#### Exercise prompt
Wherever the line with "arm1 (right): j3" sits in the listing below, transcribe from it up to and including the line with "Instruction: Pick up", exactly, and leave the remaining lines out.

(Data begins)

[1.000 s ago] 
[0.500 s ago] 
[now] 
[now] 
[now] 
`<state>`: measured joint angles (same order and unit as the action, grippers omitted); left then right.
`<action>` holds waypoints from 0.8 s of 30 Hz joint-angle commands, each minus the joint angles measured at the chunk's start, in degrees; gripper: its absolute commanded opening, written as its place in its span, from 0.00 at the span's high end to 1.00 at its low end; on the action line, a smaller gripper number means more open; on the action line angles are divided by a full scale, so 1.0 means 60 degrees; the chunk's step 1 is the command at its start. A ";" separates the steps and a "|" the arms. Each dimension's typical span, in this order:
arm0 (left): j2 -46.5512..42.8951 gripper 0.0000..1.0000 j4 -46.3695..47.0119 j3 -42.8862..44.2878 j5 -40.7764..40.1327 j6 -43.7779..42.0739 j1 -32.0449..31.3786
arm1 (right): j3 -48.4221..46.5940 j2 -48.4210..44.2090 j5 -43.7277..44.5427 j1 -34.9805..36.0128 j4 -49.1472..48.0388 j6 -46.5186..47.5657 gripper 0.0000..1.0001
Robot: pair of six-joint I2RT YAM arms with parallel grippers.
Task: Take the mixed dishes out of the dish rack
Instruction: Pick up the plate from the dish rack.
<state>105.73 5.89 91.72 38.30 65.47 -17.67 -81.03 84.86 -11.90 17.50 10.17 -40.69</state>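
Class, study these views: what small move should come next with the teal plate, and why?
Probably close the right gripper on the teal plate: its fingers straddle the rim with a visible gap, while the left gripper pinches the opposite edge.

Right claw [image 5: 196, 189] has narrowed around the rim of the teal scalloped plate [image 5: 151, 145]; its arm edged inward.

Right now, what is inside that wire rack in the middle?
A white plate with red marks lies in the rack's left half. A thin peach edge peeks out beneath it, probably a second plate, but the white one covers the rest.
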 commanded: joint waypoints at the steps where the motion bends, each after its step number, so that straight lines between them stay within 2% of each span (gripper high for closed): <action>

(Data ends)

#### Task response
arm1 (right): j3 -48.4221..46.5940 j2 -48.4210..44.2090 j5 -43.7277..44.5427 j1 -34.9805..36.0128 j4 -49.1472..48.0388 j6 -46.5186..47.5657 gripper 0.0000..1.0001
Robot: pair of six-joint I2RT YAM arms with parallel grippers.
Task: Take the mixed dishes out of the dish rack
Instruction: Pick up the plate from the dish rack.

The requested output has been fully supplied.